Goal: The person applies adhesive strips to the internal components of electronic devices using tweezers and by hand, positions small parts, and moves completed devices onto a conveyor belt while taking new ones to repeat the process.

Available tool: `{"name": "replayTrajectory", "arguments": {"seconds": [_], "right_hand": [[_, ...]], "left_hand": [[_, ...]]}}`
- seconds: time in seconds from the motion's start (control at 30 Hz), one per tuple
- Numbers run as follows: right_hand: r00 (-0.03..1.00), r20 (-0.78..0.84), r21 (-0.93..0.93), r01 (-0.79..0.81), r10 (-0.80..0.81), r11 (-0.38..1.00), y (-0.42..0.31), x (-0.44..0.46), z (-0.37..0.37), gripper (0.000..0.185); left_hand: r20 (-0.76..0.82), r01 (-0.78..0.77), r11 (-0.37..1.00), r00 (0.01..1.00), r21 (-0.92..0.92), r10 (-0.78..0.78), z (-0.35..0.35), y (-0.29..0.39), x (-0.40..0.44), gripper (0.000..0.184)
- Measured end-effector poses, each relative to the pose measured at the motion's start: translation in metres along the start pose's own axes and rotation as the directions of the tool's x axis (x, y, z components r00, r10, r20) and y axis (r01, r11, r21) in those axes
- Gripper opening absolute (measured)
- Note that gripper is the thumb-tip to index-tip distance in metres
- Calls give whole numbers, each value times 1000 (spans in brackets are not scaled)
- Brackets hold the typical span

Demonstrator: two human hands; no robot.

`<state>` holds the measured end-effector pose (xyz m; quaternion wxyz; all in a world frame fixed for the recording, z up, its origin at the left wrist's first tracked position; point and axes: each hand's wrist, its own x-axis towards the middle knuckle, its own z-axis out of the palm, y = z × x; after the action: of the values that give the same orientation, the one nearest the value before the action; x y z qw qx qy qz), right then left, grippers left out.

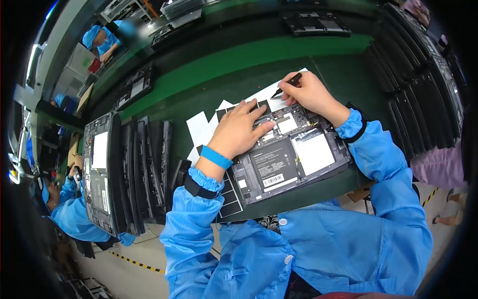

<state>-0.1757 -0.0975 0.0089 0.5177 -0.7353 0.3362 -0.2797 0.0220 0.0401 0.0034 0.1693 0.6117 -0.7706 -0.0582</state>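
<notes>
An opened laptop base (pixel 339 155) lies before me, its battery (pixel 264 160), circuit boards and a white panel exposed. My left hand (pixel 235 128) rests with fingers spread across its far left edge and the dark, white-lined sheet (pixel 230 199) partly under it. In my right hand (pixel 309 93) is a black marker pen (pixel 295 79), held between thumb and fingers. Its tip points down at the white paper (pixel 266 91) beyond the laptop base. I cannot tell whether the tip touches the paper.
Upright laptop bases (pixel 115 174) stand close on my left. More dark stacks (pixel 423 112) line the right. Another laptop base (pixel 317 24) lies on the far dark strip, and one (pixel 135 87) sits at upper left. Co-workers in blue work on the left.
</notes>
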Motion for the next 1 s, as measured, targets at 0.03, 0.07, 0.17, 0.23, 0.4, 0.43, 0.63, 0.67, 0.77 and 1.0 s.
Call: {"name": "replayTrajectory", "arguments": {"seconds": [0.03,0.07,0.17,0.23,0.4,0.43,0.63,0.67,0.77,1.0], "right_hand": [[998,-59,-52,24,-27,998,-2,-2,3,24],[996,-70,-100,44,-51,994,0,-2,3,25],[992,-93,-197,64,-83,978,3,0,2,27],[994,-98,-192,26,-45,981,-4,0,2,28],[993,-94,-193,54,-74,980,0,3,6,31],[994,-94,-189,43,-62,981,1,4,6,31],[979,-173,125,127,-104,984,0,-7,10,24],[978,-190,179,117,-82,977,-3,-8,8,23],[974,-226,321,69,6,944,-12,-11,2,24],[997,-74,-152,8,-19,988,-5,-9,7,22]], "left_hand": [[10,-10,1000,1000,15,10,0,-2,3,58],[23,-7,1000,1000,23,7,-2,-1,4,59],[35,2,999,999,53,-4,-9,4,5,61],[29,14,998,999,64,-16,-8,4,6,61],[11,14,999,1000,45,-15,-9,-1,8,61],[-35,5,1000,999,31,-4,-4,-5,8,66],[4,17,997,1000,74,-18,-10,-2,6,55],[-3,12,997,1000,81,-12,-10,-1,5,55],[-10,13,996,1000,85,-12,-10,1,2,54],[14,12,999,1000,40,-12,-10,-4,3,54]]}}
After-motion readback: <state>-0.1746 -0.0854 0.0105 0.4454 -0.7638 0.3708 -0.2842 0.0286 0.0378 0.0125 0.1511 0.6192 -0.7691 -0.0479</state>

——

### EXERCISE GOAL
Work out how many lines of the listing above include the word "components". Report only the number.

### SOLUTION TO THIS TASK
2